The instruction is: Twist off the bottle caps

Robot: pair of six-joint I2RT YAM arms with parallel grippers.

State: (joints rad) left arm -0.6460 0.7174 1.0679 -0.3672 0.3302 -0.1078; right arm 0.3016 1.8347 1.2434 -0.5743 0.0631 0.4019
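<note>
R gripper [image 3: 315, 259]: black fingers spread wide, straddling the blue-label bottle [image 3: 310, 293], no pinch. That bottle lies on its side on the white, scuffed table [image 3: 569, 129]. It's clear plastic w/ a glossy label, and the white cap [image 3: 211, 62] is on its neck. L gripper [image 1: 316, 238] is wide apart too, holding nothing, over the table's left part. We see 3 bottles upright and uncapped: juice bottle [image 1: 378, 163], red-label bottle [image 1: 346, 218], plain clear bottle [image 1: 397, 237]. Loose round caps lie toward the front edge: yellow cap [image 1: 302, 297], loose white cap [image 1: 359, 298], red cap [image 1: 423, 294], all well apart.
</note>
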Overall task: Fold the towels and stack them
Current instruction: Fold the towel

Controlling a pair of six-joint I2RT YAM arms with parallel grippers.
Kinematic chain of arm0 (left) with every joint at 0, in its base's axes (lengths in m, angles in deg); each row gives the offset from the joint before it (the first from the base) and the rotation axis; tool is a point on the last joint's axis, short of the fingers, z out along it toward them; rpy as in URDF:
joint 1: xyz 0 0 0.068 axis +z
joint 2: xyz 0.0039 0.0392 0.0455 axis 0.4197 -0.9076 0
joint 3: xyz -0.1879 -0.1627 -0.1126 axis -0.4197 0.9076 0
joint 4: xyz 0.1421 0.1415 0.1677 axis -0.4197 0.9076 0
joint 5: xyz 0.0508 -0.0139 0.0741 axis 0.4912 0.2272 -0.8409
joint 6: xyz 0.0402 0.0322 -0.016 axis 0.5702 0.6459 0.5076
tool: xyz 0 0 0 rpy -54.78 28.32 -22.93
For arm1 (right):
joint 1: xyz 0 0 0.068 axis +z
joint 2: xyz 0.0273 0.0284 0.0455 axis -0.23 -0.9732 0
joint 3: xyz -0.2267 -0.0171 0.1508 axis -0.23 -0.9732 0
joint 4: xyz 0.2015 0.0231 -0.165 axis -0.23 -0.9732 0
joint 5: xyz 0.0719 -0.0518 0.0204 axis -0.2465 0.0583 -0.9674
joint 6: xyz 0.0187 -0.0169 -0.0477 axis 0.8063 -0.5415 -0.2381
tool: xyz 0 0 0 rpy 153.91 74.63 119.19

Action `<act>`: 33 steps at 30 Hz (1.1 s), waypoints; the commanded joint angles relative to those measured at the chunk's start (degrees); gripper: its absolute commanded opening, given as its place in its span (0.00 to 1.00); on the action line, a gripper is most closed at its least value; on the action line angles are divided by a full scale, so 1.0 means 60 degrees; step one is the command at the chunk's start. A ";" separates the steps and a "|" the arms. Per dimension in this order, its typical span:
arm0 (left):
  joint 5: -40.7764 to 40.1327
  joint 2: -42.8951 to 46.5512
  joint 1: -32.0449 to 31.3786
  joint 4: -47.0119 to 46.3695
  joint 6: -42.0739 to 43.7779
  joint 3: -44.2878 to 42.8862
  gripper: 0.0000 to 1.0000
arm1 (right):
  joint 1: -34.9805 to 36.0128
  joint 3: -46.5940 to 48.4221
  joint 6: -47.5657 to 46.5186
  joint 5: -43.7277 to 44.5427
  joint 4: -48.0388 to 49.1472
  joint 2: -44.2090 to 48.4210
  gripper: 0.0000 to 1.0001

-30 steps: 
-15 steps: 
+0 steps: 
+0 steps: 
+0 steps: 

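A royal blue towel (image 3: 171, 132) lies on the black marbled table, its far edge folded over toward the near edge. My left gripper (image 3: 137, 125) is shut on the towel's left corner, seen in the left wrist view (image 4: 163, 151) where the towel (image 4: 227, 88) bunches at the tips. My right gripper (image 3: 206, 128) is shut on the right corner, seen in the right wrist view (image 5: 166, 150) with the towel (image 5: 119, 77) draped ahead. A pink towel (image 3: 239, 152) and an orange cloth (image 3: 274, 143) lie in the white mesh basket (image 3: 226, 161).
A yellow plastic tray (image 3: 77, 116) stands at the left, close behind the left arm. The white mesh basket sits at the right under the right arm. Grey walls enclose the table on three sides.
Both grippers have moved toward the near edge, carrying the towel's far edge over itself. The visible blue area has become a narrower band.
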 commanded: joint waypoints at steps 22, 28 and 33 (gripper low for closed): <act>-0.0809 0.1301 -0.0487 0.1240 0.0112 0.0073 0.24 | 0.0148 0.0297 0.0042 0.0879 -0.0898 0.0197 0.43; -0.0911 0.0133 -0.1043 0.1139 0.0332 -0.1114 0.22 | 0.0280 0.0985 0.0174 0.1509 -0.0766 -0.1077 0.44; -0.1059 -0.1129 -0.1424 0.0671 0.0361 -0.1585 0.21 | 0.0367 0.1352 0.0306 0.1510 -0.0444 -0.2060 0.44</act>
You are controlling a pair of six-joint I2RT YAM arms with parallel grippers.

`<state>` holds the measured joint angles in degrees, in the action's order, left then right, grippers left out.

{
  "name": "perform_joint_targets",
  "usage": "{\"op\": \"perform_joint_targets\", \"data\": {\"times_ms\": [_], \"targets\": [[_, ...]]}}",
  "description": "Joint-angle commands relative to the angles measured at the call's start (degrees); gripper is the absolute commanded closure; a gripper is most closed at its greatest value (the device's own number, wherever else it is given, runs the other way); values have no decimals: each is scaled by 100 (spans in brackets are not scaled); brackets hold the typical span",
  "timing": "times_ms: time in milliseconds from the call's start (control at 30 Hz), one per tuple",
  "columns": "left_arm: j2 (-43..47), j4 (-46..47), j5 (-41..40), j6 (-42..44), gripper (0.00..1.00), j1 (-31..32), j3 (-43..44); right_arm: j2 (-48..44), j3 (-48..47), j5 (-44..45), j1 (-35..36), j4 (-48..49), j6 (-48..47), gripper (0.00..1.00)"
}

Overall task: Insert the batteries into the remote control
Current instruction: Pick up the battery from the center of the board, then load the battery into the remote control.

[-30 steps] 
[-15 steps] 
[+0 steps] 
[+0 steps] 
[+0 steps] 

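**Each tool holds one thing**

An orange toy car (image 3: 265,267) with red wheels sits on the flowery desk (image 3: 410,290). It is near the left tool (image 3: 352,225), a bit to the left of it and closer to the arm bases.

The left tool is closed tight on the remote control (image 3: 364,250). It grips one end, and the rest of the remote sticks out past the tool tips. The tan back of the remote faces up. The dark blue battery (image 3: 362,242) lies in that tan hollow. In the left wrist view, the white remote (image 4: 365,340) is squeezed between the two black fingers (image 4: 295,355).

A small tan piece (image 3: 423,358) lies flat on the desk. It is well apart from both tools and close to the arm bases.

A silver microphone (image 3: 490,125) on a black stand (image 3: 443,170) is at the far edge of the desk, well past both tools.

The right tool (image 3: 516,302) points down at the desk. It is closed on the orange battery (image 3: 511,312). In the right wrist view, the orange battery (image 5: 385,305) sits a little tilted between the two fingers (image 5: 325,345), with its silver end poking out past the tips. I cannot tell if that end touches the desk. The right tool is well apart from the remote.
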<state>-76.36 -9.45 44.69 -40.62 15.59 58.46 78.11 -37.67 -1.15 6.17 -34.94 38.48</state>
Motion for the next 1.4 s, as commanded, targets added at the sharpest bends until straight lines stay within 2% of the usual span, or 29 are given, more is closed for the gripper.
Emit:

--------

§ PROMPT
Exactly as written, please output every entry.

§ COMPLETED EXERCISE
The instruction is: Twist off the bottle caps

Robot: pair of six-joint I2RT YAM arms with parallel grippers.

State: (joints rad) left arm -0.6460 0.7174 1.0679 -0.3672 0.3302 -0.1078; right arm 0.3016 1.8347 1.2434 -0.5743 0.0631 0.4019
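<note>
R gripper [image 3: 315, 259]: black fingers spread wide, straddling the blue-label bottle [image 3: 310, 293], no pinch. That bottle lies on its side on the white, scuffed table [image 3: 569, 129]. It's clear plastic w/ a glossy label, and the white cap [image 3: 211, 62] is on its neck. L gripper [image 1: 316, 238] is wide apart too, holding nothing, over the table's left part. We see 3 bottles upright and uncapped: juice bottle [image 1: 378, 163], red-label bottle [image 1: 346, 218], plain clear bottle [image 1: 397, 237]. Loose round caps lie toward the front edge: yellow cap [image 1: 302, 297], loose white cap [image 1: 359, 298], red cap [image 1: 423, 294], all well apart.
</note>
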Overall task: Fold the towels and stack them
Current instruction: Fold the towel

Controlling a pair of six-joint I2RT YAM arms with parallel grippers.
Kinematic chain of arm0 (left) with every joint at 0, in its base's axes (lengths in m, angles in deg); each row gives the offset from the joint before it (the first from the base) and the rotation axis; tool is a point on the last joint's axis, short of the fingers, z out along it toward them; rpy as in URDF:
joint 1: xyz 0 0 0.068 axis +z
joint 2: xyz 0.0039 0.0392 0.0455 axis 0.4197 -0.9076 0
joint 3: xyz -0.1879 -0.1627 -0.1126 axis -0.4197 0.9076 0
joint 4: xyz 0.1421 0.1415 0.1677 axis -0.4197 0.9076 0
joint 5: xyz 0.0508 -0.0139 0.0741 axis 0.4912 0.2272 -0.8409
joint 6: xyz 0.0402 0.0322 -0.016 axis 0.5702 0.6459 0.5076
tool: xyz 0 0 0 rpy -54.78 28.32 -22.93
For arm1 (right):
joint 1: xyz 0 0 0.068 axis +z
joint 2: xyz 0.0273 0.0284 0.0455 axis -0.23 -0.9732 0
joint 3: xyz -0.2267 -0.0171 0.1508 axis -0.23 -0.9732 0
joint 4: xyz 0.2015 0.0231 -0.165 axis -0.23 -0.9732 0
joint 5: xyz 0.0719 -0.0518 0.0204 axis -0.2465 0.0583 -0.9674
joint 6: xyz 0.0187 -0.0169 -0.0477 axis 0.8063 -0.5415 -0.2381
tool: xyz 0 0 0 rpy 153.91 74.63 119.19

Action `<act>`: 33 steps at 30 Hz (1.1 s), waypoints; the commanded joint angles relative to those measured at the chunk's start (degrees); gripper: its absolute commanded opening, given as its place in its span (0.00 to 1.00); on the action line, a gripper is most closed at its least value; on the action line angles are divided by a full scale, so 1.0 means 60 degrees; step one is the command at the chunk's start. A ";" separates the steps and a "|" the arms. Per dimension in this order, its typical span:
arm0 (left):
  joint 5: -40.7764 to 40.1327
  joint 2: -42.8951 to 46.5512
  joint 1: -32.0449 to 31.3786
  joint 4: -47.0119 to 46.3695
  joint 6: -42.0739 to 43.7779
  joint 3: -44.2878 to 42.8862
  gripper: 0.0000 to 1.0000
arm1 (right):
  joint 1: -34.9805 to 36.0128
  joint 3: -46.5940 to 48.4221
  joint 6: -47.5657 to 46.5186
  joint 5: -43.7277 to 44.5427
  joint 4: -48.0388 to 49.1472
  joint 2: -44.2090 to 48.4210
  gripper: 0.0000 to 1.0001

-30 steps: 
-15 steps: 
+0 steps: 
+0 steps: 
+0 steps: 

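A royal blue towel (image 3: 171, 132) lies on the black marbled table, its far edge folded over toward the near edge. My left gripper (image 3: 137, 125) is shut on the towel's left corner, seen in the left wrist view (image 4: 163, 151) where the towel (image 4: 227, 88) bunches at the tips. My right gripper (image 3: 206, 128) is shut on the right corner, seen in the right wrist view (image 5: 166, 150) with the towel (image 5: 119, 77) draped ahead. A pink towel (image 3: 239, 152) and an orange cloth (image 3: 274, 143) lie in the white mesh basket (image 3: 226, 161).
A yellow plastic tray (image 3: 77, 116) stands at the left, close behind the left arm. The white mesh basket sits at the right under the right arm. Grey walls enclose the table on three sides.
Both grippers have moved toward the near edge, carrying the towel's far edge over itself. The visible blue area has become a narrower band.
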 commanded: joint waypoints at steps 22, 28 and 33 (gripper low for closed): <act>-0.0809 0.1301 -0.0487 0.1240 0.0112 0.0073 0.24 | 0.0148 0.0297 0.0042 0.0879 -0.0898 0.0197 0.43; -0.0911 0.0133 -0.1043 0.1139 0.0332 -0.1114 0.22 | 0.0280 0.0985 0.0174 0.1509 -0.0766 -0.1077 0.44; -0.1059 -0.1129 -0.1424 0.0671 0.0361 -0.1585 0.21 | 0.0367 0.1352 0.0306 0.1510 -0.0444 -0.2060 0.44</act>
You are controlling a pair of six-joint I2RT YAM arms with parallel grippers.

`<state>` holds the measured joint angles in degrees, in the action's order, left then right, grippers left out.

{
  "name": "perform_joint_targets",
  "usage": "{\"op\": \"perform_joint_targets\", \"data\": {\"times_ms\": [_], \"targets\": [[_, ...]]}}",
  "description": "Joint-angle commands relative to the angles measured at the call's start (degrees); gripper is the absolute commanded closure; a gripper is most closed at its greatest value (the device's own number, wherever else it is given, runs the other way); values have no decimals: each is scaled by 100 (spans in brackets are not scaled); brackets hold the typical span",
  "timing": "times_ms: time in milliseconds from the call's start (control at 30 Hz), one per tuple",
  "columns": "left_arm: j2 (-43..47), j4 (-46..47), j5 (-41..40), j6 (-42..44), gripper (0.00..1.00), j1 (-31..32), j3 (-43..44); right_arm: j2 (-48..44), j3 (-48..47), j5 (-44..45), j1 (-35..36), j4 (-48..49), j6 (-48..47), gripper (0.00..1.00)"
}

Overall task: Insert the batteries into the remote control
Current instruction: Pick up the battery from the center of the board, then load the battery into the remote control.

[-30 steps] 
[-15 steps] 
[+0 steps] 
[+0 steps] 
[+0 steps] 

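**Each tool holds one thing**

An orange toy car (image 3: 265,267) with red wheels sits on the flowery desk (image 3: 410,290). It is near the left tool (image 3: 352,225), a bit to the left of it and closer to the arm bases.

The left tool is closed tight on the remote control (image 3: 364,250). It grips one end, and the rest of the remote sticks out past the tool tips. The tan back of the remote faces up. The dark blue battery (image 3: 362,242) lies in that tan hollow. In the left wrist view, the white remote (image 4: 365,340) is squeezed between the two black fingers (image 4: 295,355).

A small tan piece (image 3: 423,358) lies flat on the desk. It is well apart from both tools and close to the arm bases.

A silver microphone (image 3: 490,125) on a black stand (image 3: 443,170) is at the far edge of the desk, well past both tools.

The right tool (image 3: 516,302) points down at the desk. It is closed on the orange battery (image 3: 511,312). In the right wrist view, the orange battery (image 5: 385,305) sits a little tilted between the two fingers (image 5: 325,345), with its silver end poking out past the tips. I cannot tell if that end touches the desk. The right tool is well apart from the remote.
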<state>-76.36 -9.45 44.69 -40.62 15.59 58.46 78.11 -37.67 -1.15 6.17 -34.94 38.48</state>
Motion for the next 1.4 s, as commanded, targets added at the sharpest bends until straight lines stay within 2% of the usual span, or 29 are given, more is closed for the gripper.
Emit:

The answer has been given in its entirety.